Le Vif/L'Express
- Editor-in-chief: Thierry Fiorilli
- Categories: News magazine
- Frequency: Weekly
- Circulation: 76,000 (March 2014)
- Publisher: Roularta Printing
- Founded: 1983; 43 years ago
- Company: Roularta Media Group
- Country: Belgium
- Based in: Brussels
- Language: French
- Website: Le Vif/L'Express
- ISSN: 0774-2711
- OCLC: 1031321905

= Le Vif/L'Express =

Belgian weekly news magazine

Le Vif/L'Express is a weekly news magazine published in Brussels, Belgium. It has been in circulation since 1983.

==History and profile==
The magazine was established under the name of Le Vif in 1983. Its name was changed to Le Vif/L'Express when an agreement was made with the French magazine L'Express. Both magazines have had a cooperation since then and are both owned by Roularta Media Group.

Le Vif/L'Express has its headquarters in Brussels.

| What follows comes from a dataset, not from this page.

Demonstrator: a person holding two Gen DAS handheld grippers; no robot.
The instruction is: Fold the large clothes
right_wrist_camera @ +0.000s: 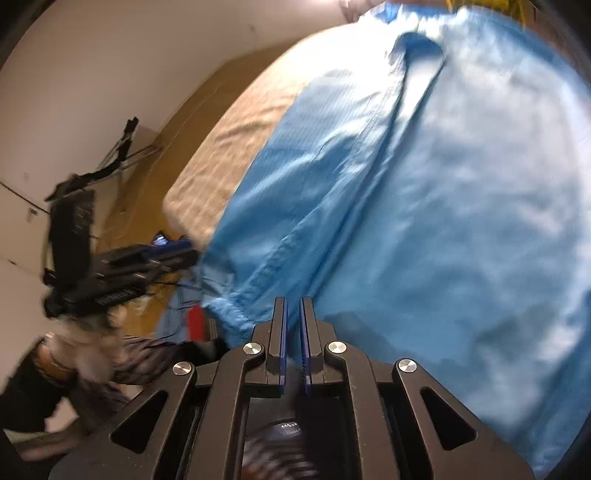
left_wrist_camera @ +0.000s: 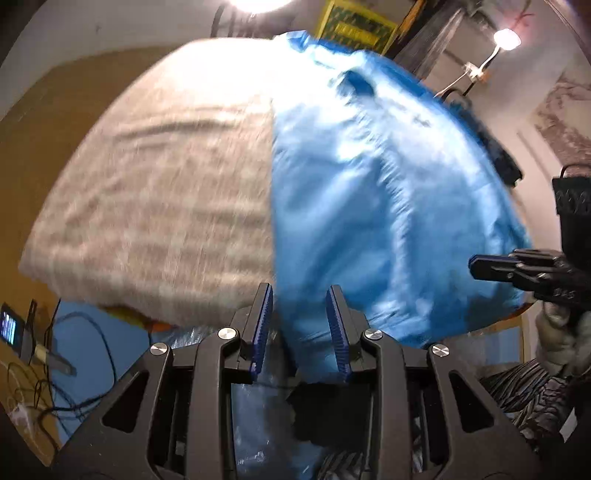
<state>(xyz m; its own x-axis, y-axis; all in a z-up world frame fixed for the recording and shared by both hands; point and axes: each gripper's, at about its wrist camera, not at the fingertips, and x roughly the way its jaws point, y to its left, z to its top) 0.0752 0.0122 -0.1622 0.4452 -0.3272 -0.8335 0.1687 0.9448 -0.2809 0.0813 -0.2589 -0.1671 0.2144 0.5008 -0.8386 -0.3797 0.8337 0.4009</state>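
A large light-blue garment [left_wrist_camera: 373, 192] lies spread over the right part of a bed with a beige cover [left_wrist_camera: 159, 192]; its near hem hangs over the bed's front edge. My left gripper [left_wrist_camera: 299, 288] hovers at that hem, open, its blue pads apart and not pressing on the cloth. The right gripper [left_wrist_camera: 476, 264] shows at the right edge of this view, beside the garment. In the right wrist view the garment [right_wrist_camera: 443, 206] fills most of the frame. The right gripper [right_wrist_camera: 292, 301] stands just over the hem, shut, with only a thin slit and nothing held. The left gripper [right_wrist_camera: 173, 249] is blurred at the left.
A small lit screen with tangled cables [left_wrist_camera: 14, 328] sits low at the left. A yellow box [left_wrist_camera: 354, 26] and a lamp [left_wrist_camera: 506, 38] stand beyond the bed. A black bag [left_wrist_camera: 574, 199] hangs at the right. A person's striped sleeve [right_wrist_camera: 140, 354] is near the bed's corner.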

As of 2010 Thierry Fiorilli was the editor-in-chief of the magazine, which is published weekly on Fridays and offers news on politics, economics, investigations, society and culture in relation to both Belgium and international events. It also covers news on literature and sports. During the period of 2011-2012 55.3% of its readers were men.

Le Vif/L'Express magazine is the equivalent of Flemish weekly news magazine Knack, which is also owned by the Roularta Media Group. Both magazines are published by Roularta Printing, a subsidiary of the Roularta Media Group.

Le Vif/L'Express adopts a neutral political stance. The weekly has several supplements: Focus Vif, a culture publication, Le Vif Weekend, a lifestyle magazine and Vacature Emploi. In 2010 Le Vif/L'Express began to offer T'chin, a health supplement, together with its sister magazine Knack.

==Circulation==
Le Vif/L'Express sold 82,362 copies in 1998 and 85,772 copies in 1998. The magazine had a circulation of 97,000 copies in the period of 2006–2007. Next year the magazine sold 97,605 copies.

The circulation of the magazine was 72,040 copies in 2010 and 68,781 copies in 2011. It was 65,274 copies in 2012 and 65,689 copies in 2013. In March 2014 its circulation grew to 76,000 copies.